Only a spinner would see the potential in this! Lucky find for you :sm24:


----------



## wordancer (May 4, 2011)

raedean said:


> lol.actually i used several of the wooden beads on drop spindles under the whorl to make it look cool and hold it on better. now i am thinking of using some of the beads for a diz.
> hee hee.too funny.


You so got your money worth out of that $2.38! What fun! The purchase that keeps on giving. OK how about a picture of the beaded drop spindles and one of a bead being used as a diz.


----------



## betty boivin (Sep 12, 2012)

Be careful when using to knit socks, it will felt from the heat and moisture in your shoes. Good for bed socks though!


----------



## gardenpoet (Jun 24, 2016)

How resourceful! And fun to transform something into something wonderful.


----------



## Cdambro (Dec 30, 2013)

How fun for you. Great find and spin.


----------



## spinninggill (Apr 9, 2011)

Great fun and beads are great for diz's. Love to see pics


----------



## BirchPoint (Feb 12, 2016)

:sm24: :sm24: Fantastic yarn from a creative spirit!


----------



## raedean (Apr 25, 2011)

spinninggill said:


> Great fun and beads are great for diz's.
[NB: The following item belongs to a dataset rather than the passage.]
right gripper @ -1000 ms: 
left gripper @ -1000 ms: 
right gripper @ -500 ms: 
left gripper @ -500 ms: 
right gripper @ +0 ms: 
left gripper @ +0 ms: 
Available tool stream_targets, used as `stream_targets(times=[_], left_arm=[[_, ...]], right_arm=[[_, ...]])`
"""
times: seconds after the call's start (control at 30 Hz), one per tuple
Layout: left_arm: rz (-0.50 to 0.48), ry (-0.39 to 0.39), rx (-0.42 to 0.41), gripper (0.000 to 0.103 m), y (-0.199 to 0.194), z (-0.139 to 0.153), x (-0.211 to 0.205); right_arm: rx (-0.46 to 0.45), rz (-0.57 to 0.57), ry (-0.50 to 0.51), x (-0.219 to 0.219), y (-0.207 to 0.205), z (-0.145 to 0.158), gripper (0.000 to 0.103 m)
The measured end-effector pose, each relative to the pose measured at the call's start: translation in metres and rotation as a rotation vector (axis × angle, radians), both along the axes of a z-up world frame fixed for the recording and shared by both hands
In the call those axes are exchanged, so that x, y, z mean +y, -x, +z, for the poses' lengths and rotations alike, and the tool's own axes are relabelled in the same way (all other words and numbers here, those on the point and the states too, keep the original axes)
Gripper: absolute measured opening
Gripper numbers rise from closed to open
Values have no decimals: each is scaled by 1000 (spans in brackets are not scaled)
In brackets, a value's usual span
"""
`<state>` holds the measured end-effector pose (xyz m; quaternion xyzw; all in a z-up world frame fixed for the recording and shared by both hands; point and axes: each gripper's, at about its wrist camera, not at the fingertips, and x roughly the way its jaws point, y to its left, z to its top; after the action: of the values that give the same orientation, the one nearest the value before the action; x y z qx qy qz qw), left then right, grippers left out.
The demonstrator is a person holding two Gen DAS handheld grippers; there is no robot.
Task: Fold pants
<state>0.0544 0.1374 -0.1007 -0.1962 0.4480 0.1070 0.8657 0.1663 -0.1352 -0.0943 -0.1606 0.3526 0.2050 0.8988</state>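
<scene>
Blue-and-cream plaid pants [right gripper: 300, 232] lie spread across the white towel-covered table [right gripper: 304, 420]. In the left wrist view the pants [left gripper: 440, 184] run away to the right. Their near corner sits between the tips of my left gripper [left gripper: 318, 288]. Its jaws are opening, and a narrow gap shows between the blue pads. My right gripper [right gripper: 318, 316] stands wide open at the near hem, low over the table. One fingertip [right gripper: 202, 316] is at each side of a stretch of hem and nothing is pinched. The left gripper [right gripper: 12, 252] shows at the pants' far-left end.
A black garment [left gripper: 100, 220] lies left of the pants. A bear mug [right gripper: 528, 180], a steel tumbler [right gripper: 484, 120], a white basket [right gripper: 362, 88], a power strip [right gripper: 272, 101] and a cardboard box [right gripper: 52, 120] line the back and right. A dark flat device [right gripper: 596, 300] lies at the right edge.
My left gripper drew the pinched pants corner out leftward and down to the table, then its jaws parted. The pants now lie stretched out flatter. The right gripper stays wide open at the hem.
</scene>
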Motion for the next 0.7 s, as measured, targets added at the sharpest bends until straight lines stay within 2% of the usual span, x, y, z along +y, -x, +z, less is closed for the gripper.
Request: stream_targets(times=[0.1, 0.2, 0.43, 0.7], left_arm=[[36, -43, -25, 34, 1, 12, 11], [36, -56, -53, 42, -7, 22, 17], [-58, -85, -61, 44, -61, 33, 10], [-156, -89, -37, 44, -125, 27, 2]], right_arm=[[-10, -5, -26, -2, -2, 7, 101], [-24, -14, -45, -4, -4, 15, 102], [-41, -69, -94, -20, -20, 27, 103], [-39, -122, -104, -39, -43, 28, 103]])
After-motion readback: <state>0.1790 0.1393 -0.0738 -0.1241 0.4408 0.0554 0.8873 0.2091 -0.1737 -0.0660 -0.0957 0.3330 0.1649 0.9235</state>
Love to see pics


oh cool.good to know.
thank u spinninggill.


----------



## raedean (Apr 25, 2011)

BirchPoint said:


> :sm24: :sm24: Fantastic yarn from a creative spirit!


thank u BirchPoint.


----------



## Goodshepfarm (Jul 20, 2014)

How creative! I can't imagine what you started with.


----------



## raedean (Apr 25, 2011)

Goodshepfarm said:


> How creative! I can't imagine what you started with.


sort of like this.only the colors i shared.
with lots of beads and feathers on it.
with tons of dust...


----------



## BirchPoint (Feb 12, 2016)

That's kind of what I figured you started with. Nice snag!!!


----------



## raedean (Apr 25, 2011)

BirchPoint said:


> That's kind of what I figured you started with. Nice snag!!!


thanks BirchPoint.


----------



## Reba1 (Feb 5, 2012)

Great find, and you ended up with such pretty yarn! (I use old buttons as a diz)


----------



## raedean (Apr 25, 2011)

Reba1 said:


> Great find, and you ended up with such pretty yarn! (I use old buttons as a diz)


thanks Reba1.i found a wooden bead i am using as a diz.i found alot of buttons too and lots of stuff i
could use as a diz.
what fun.


----------